The 11-year cycle is obvious. It’s also evident that each cycle has a different peak height, and even a different duration. Many investigators have sought precursors, or “early warning” signals, which can foretell when the next cycle will begin and how strong it will be. Many relationships have been looked for, and many possibilities have been raised, but most of the potential relationships have not been established with statistical significance. This doesn’t mean they’re not correct; it simply means we haven’t yet found out with sufficient precision to have confidence in them. Mainly this is because of a paucity of available data; only 22 full cycles have been observed with sufficient precision to determine their parameters accurately enough for study.
An accurate prediction of the solar cycle would be very valuable. But I know from long experience just how difficult such a prediction is.

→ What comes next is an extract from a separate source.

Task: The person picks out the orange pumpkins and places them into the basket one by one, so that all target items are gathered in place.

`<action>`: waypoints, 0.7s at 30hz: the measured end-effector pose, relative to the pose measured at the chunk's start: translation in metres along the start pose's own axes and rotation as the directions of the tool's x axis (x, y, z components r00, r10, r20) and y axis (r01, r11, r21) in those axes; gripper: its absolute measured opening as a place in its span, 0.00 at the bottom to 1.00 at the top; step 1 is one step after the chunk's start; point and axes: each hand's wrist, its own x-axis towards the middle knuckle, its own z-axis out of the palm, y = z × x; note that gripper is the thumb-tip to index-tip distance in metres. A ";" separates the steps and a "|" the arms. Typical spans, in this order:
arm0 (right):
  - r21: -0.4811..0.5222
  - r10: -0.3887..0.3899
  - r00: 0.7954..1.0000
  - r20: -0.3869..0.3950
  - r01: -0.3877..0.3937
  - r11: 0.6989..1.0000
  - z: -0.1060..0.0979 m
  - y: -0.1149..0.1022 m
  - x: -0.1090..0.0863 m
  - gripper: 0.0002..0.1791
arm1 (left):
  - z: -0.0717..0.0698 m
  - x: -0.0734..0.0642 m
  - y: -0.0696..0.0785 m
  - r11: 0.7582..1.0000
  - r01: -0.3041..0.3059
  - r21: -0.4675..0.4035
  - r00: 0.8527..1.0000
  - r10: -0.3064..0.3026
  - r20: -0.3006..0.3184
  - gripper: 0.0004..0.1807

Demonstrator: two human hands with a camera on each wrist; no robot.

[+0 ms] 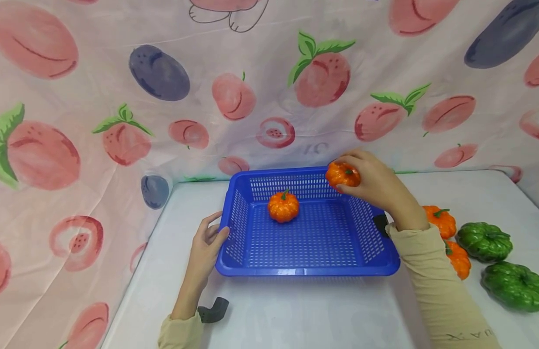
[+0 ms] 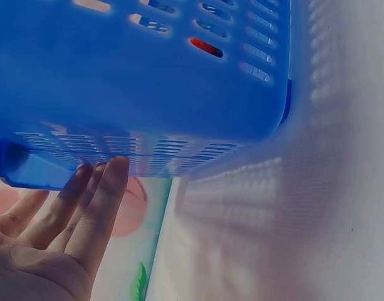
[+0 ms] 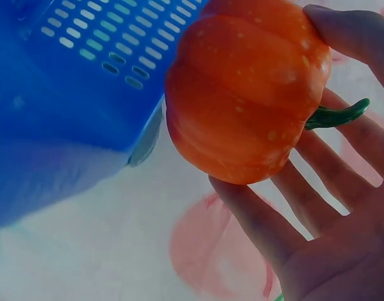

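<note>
Head view: right hand point(image 1: 371, 178) grips partly hidden pumpkin point(image 1: 341, 175); left hand point(image 1: 206, 248), uncurled, touches basket point(image 1: 304, 272).

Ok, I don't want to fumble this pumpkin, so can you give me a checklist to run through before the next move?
1. Right hand holding the orange pumpkin between thumb and fingers: ok.
2. Blue basket open side up: ok.
3. Left hand touching the basket's left side: ok.
4. Bare basket floor to the right of the second pumpkin, which sits inside: ok.
5. Held pumpkin wholly inside the rim: cannot tell; in the head view it overlaps the far rim near the right corner.
6. Green pumpkins clear of the basket: ok, both on the table to its right.
</note>
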 end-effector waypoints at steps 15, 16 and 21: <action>0.010 -0.034 0.996 0.083 0.033 0.999 0.014 -0.004 0.004 0.29 | 0.000 0.001 -0.004 1.000 -0.002 0.003 1.000 0.002 -0.007 0.26; 0.011 -0.034 0.996 0.088 0.033 0.999 0.014 -0.004 0.004 0.30 | 0.000 0.001 -0.003 1.000 -0.002 0.004 1.000 0.002 -0.007 0.26; 0.007 -0.028 0.994 0.109 0.027 1.000 0.017 -0.003 0.005 0.30 | 0.000 0.001 -0.003 1.000 -0.005 0.006 1.000 0.005 -0.008 0.26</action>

Solar cycles don’t follow simple patterns; although the solar cycle is dominated by a roughly 11-year period, the timing and strength of each individual cycle is different. Furthermore, no one has yet identified a reliable pattern to those cycle-to-cycle variations.

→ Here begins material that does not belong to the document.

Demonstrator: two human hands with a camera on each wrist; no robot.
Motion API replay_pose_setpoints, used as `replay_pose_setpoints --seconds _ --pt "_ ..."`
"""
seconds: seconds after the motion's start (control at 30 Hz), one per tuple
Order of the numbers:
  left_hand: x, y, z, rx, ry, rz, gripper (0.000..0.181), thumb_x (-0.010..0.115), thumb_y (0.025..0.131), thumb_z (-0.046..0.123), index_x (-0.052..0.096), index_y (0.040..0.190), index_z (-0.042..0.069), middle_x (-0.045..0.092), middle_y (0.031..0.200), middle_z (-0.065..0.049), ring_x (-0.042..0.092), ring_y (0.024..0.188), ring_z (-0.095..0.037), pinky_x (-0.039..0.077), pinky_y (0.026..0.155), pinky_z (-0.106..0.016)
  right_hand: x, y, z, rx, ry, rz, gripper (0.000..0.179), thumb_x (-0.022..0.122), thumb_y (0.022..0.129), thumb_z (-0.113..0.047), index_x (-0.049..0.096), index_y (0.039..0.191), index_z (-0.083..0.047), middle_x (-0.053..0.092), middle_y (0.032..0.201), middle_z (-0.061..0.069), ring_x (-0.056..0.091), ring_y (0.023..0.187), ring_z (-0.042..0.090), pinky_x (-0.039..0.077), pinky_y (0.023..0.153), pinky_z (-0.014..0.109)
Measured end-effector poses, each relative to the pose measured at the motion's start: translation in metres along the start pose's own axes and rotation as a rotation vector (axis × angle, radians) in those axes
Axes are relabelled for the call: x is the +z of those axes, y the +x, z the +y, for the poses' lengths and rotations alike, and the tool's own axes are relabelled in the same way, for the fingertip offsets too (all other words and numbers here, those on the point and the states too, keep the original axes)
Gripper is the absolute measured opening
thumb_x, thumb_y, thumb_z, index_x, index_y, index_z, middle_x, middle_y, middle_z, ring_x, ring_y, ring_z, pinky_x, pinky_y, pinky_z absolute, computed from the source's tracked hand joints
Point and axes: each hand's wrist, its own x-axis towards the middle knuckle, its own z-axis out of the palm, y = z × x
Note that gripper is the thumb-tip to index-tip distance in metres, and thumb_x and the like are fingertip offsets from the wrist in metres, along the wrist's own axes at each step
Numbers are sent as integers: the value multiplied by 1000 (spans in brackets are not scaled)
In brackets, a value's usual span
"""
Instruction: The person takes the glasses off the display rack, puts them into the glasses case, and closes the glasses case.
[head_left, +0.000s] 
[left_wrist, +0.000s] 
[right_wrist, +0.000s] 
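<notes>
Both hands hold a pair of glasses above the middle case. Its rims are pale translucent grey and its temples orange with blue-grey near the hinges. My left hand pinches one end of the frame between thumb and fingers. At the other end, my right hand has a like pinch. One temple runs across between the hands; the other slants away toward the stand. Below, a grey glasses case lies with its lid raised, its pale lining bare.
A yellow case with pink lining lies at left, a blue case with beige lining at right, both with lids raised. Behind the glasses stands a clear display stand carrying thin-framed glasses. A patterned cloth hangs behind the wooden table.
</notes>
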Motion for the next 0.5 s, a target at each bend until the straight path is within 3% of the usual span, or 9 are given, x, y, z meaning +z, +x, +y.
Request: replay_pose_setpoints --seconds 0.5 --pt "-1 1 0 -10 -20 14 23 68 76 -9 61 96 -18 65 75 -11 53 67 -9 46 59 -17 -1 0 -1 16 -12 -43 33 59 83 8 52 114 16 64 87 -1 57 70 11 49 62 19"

Of course that doesn’t stop people from trying. In fact lots of people have tried, and NASA has a committee for the prediction of solar cycle 24 (the Marshall Space Flight Center has a solar cycle prediction page). In April, the prediction committee issued a press release indicating that expert opinion was split between predictions of a weaker-than-usual and stronger-than-usual upcoming cycle.
One of the activities of this committee has been to collect together predictions from the scientific literature, as well as predictions specifically solicited by NASA, to get an idea of the range of estimate from various researchers. These are collected together in a table of predictions available from NASA’s Goddard Space Flight Center (in Greenbelt, MD, not to be confused with the Goddard Institute for Space Studies in New York City).

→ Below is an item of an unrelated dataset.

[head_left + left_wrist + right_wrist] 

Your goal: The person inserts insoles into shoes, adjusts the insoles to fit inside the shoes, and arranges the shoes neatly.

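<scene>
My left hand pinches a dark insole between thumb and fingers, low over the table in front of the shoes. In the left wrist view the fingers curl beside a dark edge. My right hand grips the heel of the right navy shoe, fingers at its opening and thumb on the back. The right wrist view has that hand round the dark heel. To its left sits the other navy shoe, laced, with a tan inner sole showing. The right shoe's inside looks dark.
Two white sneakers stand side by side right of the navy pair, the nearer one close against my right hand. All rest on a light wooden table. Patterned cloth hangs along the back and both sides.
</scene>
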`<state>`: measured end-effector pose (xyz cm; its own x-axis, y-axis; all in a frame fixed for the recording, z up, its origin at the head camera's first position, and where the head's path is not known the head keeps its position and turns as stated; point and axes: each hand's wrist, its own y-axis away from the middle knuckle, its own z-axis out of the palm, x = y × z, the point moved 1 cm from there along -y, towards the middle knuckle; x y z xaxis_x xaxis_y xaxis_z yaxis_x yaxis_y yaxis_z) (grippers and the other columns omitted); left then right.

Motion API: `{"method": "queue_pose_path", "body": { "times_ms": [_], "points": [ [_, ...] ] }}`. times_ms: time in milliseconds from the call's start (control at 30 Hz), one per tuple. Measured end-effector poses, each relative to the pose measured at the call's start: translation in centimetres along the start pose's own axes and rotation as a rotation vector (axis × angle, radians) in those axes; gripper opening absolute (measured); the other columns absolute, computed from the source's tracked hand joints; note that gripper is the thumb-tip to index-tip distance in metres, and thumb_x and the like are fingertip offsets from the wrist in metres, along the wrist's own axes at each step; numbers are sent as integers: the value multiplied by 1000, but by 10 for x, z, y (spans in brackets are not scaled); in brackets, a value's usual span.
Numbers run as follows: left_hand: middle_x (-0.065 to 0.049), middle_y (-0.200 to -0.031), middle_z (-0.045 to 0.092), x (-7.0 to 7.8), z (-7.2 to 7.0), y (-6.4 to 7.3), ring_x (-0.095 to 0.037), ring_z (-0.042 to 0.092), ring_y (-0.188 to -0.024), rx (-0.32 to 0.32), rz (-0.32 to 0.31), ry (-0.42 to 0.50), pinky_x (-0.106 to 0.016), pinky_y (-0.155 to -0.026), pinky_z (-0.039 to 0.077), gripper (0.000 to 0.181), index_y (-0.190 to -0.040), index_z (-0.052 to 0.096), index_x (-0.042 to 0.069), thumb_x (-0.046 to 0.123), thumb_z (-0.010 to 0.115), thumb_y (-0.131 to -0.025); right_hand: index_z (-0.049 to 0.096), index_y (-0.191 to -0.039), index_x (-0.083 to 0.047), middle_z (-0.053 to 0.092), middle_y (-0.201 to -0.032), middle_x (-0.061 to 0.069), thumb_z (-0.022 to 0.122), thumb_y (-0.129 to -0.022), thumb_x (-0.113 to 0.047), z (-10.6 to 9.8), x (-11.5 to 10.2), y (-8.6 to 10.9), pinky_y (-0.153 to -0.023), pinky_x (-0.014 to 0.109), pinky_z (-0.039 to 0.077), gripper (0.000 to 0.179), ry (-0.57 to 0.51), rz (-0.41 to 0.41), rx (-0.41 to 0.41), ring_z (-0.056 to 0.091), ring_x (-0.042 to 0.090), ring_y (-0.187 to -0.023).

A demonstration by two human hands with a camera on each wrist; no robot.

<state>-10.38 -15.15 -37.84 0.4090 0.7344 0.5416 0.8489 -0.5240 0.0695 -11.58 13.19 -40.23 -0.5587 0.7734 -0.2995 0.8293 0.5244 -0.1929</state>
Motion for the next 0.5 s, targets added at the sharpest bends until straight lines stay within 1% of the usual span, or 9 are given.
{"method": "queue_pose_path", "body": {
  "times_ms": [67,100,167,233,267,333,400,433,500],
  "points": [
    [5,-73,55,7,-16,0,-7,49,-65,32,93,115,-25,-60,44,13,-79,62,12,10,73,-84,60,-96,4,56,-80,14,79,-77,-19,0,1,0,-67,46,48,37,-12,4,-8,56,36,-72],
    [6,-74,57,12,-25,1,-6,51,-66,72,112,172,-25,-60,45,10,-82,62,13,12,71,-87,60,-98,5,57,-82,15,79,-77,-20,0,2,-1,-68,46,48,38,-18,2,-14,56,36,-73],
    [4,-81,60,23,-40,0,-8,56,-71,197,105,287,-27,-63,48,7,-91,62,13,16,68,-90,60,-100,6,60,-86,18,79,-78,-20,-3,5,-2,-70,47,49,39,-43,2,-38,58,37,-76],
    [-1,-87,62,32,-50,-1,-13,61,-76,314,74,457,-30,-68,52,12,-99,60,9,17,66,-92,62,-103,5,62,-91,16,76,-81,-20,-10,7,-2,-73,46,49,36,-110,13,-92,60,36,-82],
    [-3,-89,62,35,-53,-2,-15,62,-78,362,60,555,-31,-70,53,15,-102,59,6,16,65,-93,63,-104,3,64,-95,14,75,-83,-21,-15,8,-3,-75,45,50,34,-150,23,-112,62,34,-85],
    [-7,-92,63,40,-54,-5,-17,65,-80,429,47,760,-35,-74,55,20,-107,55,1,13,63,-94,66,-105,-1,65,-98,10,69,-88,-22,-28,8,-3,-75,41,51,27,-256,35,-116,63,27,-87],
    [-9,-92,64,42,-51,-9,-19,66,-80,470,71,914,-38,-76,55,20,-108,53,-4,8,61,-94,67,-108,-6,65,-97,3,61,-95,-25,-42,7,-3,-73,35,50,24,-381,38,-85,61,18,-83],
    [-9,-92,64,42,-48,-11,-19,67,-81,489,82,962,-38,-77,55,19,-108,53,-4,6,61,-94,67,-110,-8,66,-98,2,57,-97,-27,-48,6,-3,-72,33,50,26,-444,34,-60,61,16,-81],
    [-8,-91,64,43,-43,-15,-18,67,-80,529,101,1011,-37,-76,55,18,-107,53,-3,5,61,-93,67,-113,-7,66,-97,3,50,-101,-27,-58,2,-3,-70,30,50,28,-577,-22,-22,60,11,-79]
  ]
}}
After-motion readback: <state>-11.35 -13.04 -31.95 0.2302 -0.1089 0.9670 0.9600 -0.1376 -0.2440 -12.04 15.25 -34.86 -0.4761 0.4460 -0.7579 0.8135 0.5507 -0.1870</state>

The only relationship I’m aware of which can be established with statistical significance is that a longer solar cycle tends to be followed by a weaker one, while a shorter cycle tend to be followed by a stronger one:
Other possible factors include the rise time from minimum to maximum, the fall time from maximum to minimum, the asymmetry of the cycle, and measures of magnetic activity, but as yet these have not been established.
The next cycle is later than expected; current estimates are that it may start as late as March of 2008. But this is not later than average, a March ‘08 beginning will mean that cycle 23 lasted 11 years, just about average. The collected predictions of the strength of the upcoming cycle span a range from very strong to very weak. The average cycle strength at maximum is an index of 115, and predictions cluster about that average value (click the graph for a clearer view):
Based on available information, NASA scientists have put together the following prediction for cycle 24:
I’ll emphasize again that nobody really knows whether the next cycle will be stronger or weaker than average. We simply don’t yet have the ability to predict the characteristics of upcoming solar cycles.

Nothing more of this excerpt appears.